Après un premier
roman, Murtoriu, écrit en langue corse, l’écrivain insulaire publie chez Actes
Sud un deuxième livre, cette fois-ci rédigé en langue française. Une langue
âpre et rêche, violente et directe comme ses personnages et les faits
historiques dont l’histoire s’inspire.
Au départ, comme
il le déclare lui-même, Marc Biancarelli a voulu recréer une sorte de western
corse avec comme source d’inspiration fondamentale « True grit ». Un
monde de sales et de méchants, un monde de brutes où l’on ne s’embarrasse pas
trop de préjugés ou de sentiments pour faire avancer sa cause et ses intérêts.

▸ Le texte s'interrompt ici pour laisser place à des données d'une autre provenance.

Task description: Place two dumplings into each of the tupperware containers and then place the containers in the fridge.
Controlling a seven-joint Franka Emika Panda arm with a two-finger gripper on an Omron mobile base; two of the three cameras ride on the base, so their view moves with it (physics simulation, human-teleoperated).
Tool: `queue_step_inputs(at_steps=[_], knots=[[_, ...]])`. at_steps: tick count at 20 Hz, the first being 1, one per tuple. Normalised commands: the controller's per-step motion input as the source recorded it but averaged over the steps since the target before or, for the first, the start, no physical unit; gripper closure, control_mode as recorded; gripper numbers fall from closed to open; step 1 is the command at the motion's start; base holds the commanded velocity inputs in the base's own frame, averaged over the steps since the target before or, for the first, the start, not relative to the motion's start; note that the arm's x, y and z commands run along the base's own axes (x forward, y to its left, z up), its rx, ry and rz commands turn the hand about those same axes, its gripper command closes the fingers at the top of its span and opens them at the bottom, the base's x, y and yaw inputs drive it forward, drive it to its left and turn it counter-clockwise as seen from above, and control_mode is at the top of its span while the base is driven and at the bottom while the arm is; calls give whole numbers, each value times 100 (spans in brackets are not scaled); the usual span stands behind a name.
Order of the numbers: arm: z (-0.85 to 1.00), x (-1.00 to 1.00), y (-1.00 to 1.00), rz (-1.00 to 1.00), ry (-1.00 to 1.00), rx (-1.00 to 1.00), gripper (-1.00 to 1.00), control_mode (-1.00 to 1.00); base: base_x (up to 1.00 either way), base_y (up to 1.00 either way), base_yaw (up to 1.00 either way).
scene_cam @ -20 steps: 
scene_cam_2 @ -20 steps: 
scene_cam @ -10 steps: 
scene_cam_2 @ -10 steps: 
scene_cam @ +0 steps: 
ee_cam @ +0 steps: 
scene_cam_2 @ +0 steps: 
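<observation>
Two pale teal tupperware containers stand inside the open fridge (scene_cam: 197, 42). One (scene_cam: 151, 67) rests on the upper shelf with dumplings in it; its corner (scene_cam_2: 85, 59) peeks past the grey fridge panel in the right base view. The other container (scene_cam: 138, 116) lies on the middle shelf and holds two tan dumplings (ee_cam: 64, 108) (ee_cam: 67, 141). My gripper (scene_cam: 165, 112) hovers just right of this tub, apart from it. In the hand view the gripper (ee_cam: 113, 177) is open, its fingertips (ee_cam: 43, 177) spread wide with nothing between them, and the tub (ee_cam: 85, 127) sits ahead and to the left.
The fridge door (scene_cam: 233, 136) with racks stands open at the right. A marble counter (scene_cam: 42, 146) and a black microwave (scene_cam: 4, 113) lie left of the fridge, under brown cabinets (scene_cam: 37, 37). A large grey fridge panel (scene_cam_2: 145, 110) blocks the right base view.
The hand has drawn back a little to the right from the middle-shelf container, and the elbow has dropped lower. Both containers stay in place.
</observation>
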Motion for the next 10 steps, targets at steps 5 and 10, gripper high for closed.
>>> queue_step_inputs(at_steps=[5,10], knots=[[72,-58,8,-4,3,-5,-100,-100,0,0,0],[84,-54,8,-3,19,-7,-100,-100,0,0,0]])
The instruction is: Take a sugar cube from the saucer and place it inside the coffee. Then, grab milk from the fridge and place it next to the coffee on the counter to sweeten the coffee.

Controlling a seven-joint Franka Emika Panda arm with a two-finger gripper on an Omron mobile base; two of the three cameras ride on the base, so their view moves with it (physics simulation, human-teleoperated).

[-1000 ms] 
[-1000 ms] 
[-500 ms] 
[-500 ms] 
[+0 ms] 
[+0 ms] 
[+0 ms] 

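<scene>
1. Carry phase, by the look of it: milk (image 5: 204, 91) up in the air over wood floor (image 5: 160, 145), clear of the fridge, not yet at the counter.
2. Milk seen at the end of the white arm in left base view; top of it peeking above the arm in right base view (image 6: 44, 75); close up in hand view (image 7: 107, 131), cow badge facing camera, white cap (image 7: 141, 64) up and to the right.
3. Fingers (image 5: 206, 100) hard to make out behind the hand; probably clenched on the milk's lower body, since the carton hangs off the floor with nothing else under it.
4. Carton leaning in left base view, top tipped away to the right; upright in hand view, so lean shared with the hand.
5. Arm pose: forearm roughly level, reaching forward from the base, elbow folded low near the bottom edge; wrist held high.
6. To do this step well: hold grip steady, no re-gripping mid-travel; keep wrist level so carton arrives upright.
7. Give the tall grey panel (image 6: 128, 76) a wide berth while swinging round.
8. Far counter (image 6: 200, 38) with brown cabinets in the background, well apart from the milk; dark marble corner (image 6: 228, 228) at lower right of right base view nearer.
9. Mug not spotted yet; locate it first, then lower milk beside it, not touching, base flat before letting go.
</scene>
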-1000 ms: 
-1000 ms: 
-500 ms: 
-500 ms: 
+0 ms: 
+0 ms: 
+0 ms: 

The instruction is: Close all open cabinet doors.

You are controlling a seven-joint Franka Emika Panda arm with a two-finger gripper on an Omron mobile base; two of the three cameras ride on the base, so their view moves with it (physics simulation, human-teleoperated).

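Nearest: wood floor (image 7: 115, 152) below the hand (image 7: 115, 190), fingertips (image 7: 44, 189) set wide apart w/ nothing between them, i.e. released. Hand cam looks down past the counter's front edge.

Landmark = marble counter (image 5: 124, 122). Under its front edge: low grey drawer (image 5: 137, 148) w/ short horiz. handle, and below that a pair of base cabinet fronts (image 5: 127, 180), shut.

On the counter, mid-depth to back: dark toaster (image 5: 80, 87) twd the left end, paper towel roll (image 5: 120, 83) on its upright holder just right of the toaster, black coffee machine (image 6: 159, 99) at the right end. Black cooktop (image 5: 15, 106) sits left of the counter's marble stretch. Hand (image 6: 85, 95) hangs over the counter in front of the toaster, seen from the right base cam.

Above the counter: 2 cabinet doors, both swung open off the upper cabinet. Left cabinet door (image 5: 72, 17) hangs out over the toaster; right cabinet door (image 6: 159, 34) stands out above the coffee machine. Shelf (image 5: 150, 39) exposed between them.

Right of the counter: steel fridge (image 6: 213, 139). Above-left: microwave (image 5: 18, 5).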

Mais réduire son livre à une parodie de western ne serait pas lui rendre un
hommage complet car il y a bien plus que cela dans son ouvrage.
Comme dans le
genre dont il s’inspire, l’intrigue est à la base assez simple. Une jeune femme
paysanne, Vénérande, décide de venger son jeune frère qu’une bande de bandits
de grands chemins a défiguré et auquel ils ont atrocement coupé la langue pour
qu’il ne puisse dénoncer ses agresseurs venus lui voler les brebis dont il
avait la garde. Pour cela, la jeune femme qui vit seule avec l’infirme et qui
bénéficie d’une force de caractère hors du commun décide d’entreprendre une
légende corse, l’Infernu (l’Enfer).
Un surnom obtenu
après une vie de tueur à gages, passée à combattre auprès de compagnons aussi
patibulaires que dangereux tout ce que l’île a tenté de repousser comme
envahisseurs. Arrivé à bout de force, alcoolique, malade, l’Infernu accepte ce
dernier contrat parce que l’argent lui manque et, surtout, parce que la fille,
qui n’a pas froid aux yeux, l’intrigue.
Commence alors
une chasse à l’homme visant à tuer froidement les quatre frères dont Vénérande
a su patiemment comprendre les traits et auxquels l’Infernu sait donner une
identité car il s’est battu un temps avec eux avant de se battre à mort contre
eux désormais. Une chasse menée à la condition que Vénérande l’accompagne pour
assurer ses arrières. Cependant, la jeune femme ne se doute pas du rôle réel
que les circonstances vont l’obliger à tenir dans un scenario qui, évidemment,
ne se déroule jamais comme l’idéal l’aurait voulu…
Autour de cette
vendetta, c’est toute l’histoire de la conquête de la Corse par les Français
qui se raconte. Celle d’une lutte sans merci entre ceux qui constituèrent les
rebelles au départ, les gendarmes français, décimés, et qui finiront par avoir
la peau des insurgés en faisant appel à des Voltigeurs ramassés parmi la lie
corse, eux-mêmes prêts à tout contre du bel argent sonnant et trébuchant.
Or, derrière
l’intrigue romanesque se cachent surtout l’horreur que porte en elle toute
guerre, ses meurtres de sang-froid, ses viols, ses combats fratricides ainsi
que, le temps passant, l’oubli fondamental des raisons qui ont conduit à
s’engager dans un monde de violence. Une fois le pas franchi, impossible de
faire marche arrière. Tuer pour vivre devient la seule raison de vivre au point
de tuer pour n’importe quelle cause et de tuer n’importe qui, y compris les
populations vernaculaires, si le besoin ou la simple envie s’en fait sentir. Un
mode de vie qui mène tôt ou tard à la perte de son âme puis à la perte de sa
vie, assassiné, torturé ou pendu selon les cas…
C’est tout cela
que raconte par bribes un vieil homme arrivé au bout du rouleau à la jeune
femme pour laquelle il travaille le temps d’un contrat. Un récit qu’elle entend
malgré elle au fur et à mesure que la traque progresse. Un récit qui montre
l’absurdité et les limites de son projet de vengeance lequel, à son tour,
l’entraînera dans un schéma de vie qui semble se répéter à l’infini comme le
laisse penser une fin énigmatique et assez poétique.
Sans être un
roman exceptionnel, « Orphelins de Dieu » possède une certaine
puissance et se lit avec intérêt. Un bon livre qui révèle un auteur à suivre.